Some of the reasons pinch valves are growing in popularity in water and wastewater are due to their robust design, limited maintenance requirements, reliability, accurate flow control and ease of maintenance.
For control purposes, a pinch valve has a linear flow control curve within its optimal control range. The rubber sleeve can be manufactured to the optimal internal size to provide accurate and repeatable flow control. In North America, most pinch valves for control include an electric actuator with a 4 to 20 milliampere signal to control the flow. Also, when fully closed, a pinch valve provides 100% tight shut-off that is better than the American National Standards Institute (ANSI) class VI shut-off.
Plug valves, sluice gates and knife gates are utilized widely in water and wastewater. However, these valves have disadvantages to pinch valves. Knife gates, for instance, may have tight shut-off when new, but over time, they may only provide ANSI class IV shut-off. Both knife gates and plug valves need to be exercised, or opened and closed periodically, to keep them from seizing. A high-quality pinch valve with an enclosed and sealed screw mechanism does not require this periodic opening and closing to remain functional. The pinch valve will remain easy to operate whether it has a hand wheel, mechanical gear or electric actuator every time. The enclosed screw mechanism and dual pinch from top and bottom is vital to the ease of operation and longevity of the rubber sleeve. Not all pinch valves have these two features.
Extreme Valve Flow Coefficient (Cv)
In addition to the above advantages, the pinch valve has the highest Cv when full port. There is virtually no head loss in a pinch valve compared to plug valves and knife gate valves. In Image 1, it can be seen that even a 10-inch full port plug valve has a maximum Cv of 4,540. A full port dual pinching pinch valve has a full open Cv of 9,713, which is more than double that of a full port plug valve. The pinch valve in the open position has more than double the Cv compared to the plug valve and does not waste pumping energy or gravity flow losses.
Self-Cleaning for Extreme Services
Pinch valves also have various rubber materials that can handle both abrasive and corrosive mediums. For instance,
some pinch valves have been in service on sodium hypochlorite for more than 20 years without any maintenance or downtime. Pinch valves are capable of shutting off 100% tight on grit chambers, primary sludge, secondary sludge, lime slurry or milk of lime, clarifier isolation, ferric chloride and many other chemicals and slurries.
Lime slurry pinch valves are the most attractive valve of choice. Lime does not dissolve in solution but is rather a suspended solid. Valves that have any pockets or cavities will slowly become filled with lime particles. Those particles will accumulate and harden over time, making the valve inoperable or hard to operate.
The seats of the valves will often become damaged to the scaling that occurs on the inner surfaces. A pinch valve is self-cleaning if the valve is a dual pinch design. Lime slurry scale may build on the inner rubber sleeve, but when the valve starts to close, the rubber is flexed.
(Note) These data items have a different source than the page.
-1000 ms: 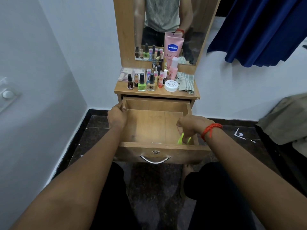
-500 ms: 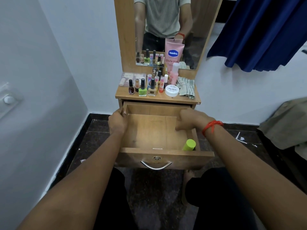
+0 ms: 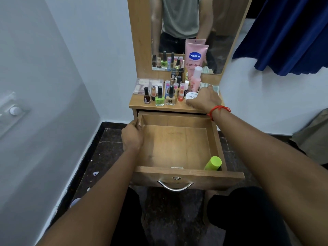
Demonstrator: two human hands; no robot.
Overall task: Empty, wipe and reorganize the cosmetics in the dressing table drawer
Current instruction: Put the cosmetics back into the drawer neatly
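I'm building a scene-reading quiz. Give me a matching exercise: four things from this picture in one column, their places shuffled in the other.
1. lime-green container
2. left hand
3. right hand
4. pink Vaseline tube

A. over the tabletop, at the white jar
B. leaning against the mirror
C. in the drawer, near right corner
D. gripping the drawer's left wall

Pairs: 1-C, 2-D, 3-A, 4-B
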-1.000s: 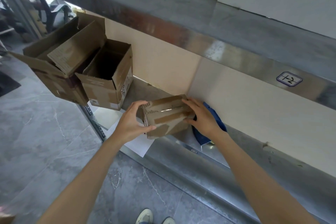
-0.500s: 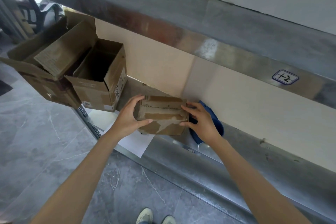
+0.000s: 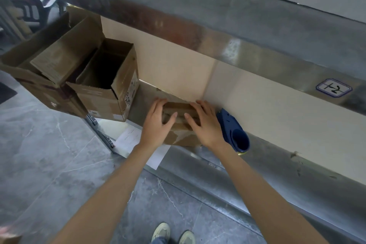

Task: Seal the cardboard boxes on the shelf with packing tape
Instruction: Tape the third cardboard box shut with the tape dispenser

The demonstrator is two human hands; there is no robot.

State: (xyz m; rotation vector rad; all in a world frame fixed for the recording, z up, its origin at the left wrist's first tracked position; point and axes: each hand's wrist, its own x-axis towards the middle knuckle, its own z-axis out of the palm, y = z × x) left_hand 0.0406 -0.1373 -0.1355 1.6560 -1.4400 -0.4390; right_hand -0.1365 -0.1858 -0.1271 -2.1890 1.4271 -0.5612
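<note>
As left hand (image 3: 158, 124) and right hand (image 3: 206, 126) press spread-fingered, box (image 3: 183, 139) lies lengthwise along shelf (image 3: 277, 166)

A second ago the box (image 3: 183, 138) was tilted up, gripped at its ends. Now it sits flat on the shelf (image 3: 257, 166), further toward the back wall, and the left hand (image 3: 156, 124) and right hand (image 3: 206, 125) lie on its top (fingers spread, thumbs close together).
</note>
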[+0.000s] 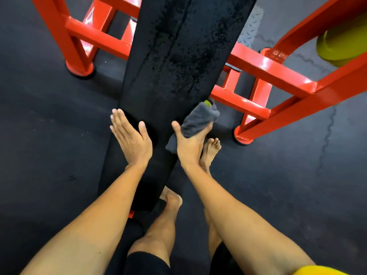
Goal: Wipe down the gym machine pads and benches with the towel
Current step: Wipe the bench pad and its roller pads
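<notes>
Towel (198, 120), grey, bunched into a thick roll, sits at the right edge of the black bench pad (178, 56), toward its near end. Shows a small green patch at its far tip; hangs a loose corner down below the thumb. Held in the right hand (190, 143): thumb on the pad side, fingers curled round the roll from the outer side, pressing it against the pad's edge.

Left hand (131, 137) flat and spread, palm down on the left edge of the pad, level with the right hand; fingers straight and close together, tips reaching past the edge, thumb apart, nothing held.

Pad long and narrow, speckled with a fine sheen over its far half. Red steel frame (268, 76) crossing beneath it on both sides, feet planted on dark rubber floor (49, 116). Bare feet (210, 151) on the floor beside and just under the pad's near right edge. Yellow object (341, 42) at the far right, partly behind the frame.
</notes>
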Available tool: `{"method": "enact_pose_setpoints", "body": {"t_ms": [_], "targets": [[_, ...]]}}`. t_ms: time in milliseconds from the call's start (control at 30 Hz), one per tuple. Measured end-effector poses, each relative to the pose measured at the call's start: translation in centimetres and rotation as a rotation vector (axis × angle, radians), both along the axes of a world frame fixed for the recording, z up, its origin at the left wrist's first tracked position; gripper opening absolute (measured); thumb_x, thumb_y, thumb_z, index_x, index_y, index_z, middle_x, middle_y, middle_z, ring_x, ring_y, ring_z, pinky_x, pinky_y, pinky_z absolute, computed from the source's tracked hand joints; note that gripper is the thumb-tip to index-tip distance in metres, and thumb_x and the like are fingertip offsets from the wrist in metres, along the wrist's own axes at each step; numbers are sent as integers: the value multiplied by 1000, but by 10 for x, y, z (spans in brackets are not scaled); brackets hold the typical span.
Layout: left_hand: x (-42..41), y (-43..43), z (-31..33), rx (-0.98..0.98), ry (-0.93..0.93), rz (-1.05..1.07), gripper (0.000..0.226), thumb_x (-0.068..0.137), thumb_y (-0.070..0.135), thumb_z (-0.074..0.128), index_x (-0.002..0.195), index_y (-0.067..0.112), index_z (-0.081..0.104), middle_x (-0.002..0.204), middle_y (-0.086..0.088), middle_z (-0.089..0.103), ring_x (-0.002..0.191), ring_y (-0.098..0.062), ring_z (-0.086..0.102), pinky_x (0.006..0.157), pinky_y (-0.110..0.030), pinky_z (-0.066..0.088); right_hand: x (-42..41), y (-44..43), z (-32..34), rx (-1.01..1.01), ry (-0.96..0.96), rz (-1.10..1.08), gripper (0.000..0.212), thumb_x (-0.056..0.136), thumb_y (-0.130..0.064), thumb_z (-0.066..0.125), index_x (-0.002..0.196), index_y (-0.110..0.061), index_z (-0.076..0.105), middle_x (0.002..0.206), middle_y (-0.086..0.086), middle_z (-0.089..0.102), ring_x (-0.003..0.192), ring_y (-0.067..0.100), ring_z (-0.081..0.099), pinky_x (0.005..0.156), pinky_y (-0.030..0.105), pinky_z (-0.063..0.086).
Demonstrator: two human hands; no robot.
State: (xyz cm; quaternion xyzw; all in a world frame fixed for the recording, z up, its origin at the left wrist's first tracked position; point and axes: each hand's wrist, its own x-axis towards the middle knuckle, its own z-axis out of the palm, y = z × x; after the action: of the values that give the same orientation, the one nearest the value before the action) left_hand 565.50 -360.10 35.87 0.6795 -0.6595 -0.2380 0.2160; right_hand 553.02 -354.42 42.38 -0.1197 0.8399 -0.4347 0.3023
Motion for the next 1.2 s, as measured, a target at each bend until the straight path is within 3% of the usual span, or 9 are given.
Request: {"method": "enact_pose_setpoints", "body": {"t_ms": [100, 167, 333, 400, 467, 600, 833, 1033, 1200], "targets": [[-3, 1, 1, 13, 9, 10, 68, 108, 36, 33, 162, 4, 7, 170, -15, 4, 158, -30, 3, 128, -49, 4, -14, -19, 10, 11, 173, 65, 116, 86, -56, 77, 164, -31, -4, 168, 3, 28, 141, 20, 45, 93, -9, 18], [-3, -1, 2, 22, 8, 8, 68, 108, 38, 32, 162, 4, 7, 170, -15, 4, 158, -29, 2, 128, -48, 3, -10, -16, 15, 52, 264, 203, 108, 91, -52, 73, 165, -26, -1, 171, 6, 15, 148, 29, 39, 111, 14, 23], [-3, -1, 5, 28, 19, 14, 69, 109, 43, 31, 161, 3, 9, 170, -16, 6, 158, -31, 4, 128, -49, 6, 2, 26, 11, 341, 879, 674, 97, 72, -38, 84, 157, -31, 39, 159, 21, 32, 138, 43, 41, 116, 44, 9], [-2, -2, 5, 33, 29, 7, 70, 109, 43, 31, 161, 3, 9, 170, -16, 7, 158, -31, 5, 128, -50, 7, -13, 21, 7, 315, 941, 746, 93, 76, -45, 81, 157, -39, 35, 162, 19, 27, 143, 42, 26, 116, 60, 28], [-2, -1, 5, 42, 38, 7, 69, 108, 41, 32, 161, 3, 9, 170, -16, 6, 158, -30, 5, 128, -49, 6, -29, -4, 11, 232, 891, 748, 87, 85, -47, 70, 160, -41, 26, 168, 18, 15, 152, 48, 13, 120, 69, 22], [-2, -1, 5, 40, 67, 26, 67, 107, 36, 34, 161, 4, 11, 170, -14, 7, 158, -28, 4, 128, -48, 6, -33, -56, 23, 148, 957, 790, 77, 88, -52, 57, 160, -36, 33, 170, 21, 12, 155, 51, 1, 123, 67, 5], [-4, -1, 3, 17, 110, 64, 67, 100, 8, 42, 161, 4, 14, 170, -13, 9, 158, -28, 4, 128, -49, 5, -51, -25, 16, -35, 1135, 1204, 76, 86, -59, 67, 155, -35, 46, 167, 15, 28, 155, 43, 20, 124, 61, 15], [-7, -1, 2, 25, 89, 80, 65, 107, 32, 35, 161, 5, 12, 171, -10, 8, 158, -24, 3, 129, -45, 4, -59, -94, 40, 29, 1174, 1089, 97, 76, -76, 64, 160, -37, 34, 171, 16, 14, 156, 48, 5, 123, 67, 6], [-6, -1, 4, 2, 117, 105, 63, 103, 20, 37, 161, 5, 16, 170, -9, 13, 158, -22, 4, 129, -47, 6, -40, -100, 34, 27, 1217, 1353, 88, 78, -63, 64, 158, -36, 38, 173, 13, 9, 157, 46, 0, 124, 66, 1]]}}
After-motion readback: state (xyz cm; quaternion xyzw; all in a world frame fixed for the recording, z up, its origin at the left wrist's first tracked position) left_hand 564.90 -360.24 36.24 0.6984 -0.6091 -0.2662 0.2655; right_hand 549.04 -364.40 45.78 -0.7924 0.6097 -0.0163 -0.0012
This flexing starts to flake the scale build up. As the rubber sleeve closes further, the velocity through the valve increases and this increased velocity helps to flush the flaked lime particles downstream. The pinch valve is one of the only self-cleaning valves in the industry.
Peristaltic Pumps: Similar to Pinch Valves
Peristaltic pumps are the fastest growing positive displacement style of pump. Like the pinch valve, a peristaltic pump typically has one wear component. The rubber hose in the pump is replaced easily and is typically the only component that requires replacement at maintenance.
Peristaltic pumps are ideal for suction lift applications. High solids up to 80% are fully reversible and produce accurate flow control in applications, such as clarifier discharge. Small metering peristaltic pumps are heavily utilized for sodium hypochlorite, lime, ferric chloride, alum and other chemicals and slurries. Metering peristaltic pumps utilize engineered plastic tubing instead of rubber hoses. Metering peristaltic pumps are capable of 5000:1 turndown, have National Electrical Manufacturers Association (NEMA) 4X enclosures, take a 4 to 20 mA pulse or 0 to 10 volts direct current (VDC) signal for control. These types of pumps will never vapor lock like diaphragm pumps and will never cavitate either.
A common trend in water and wastewater are packaged pump systems or skids. The idea behind these systems is all complementary auxiliaries are on the skid in a protected environment. The skid can be spill containment as well. These systems are plug and play for the contractor or plant. Connect the power and piping, and the system is ready to go. A typical packaged pump system may have pulsation dampening, safety shut-off valves, pressure relief valves, gauges and a calibration column.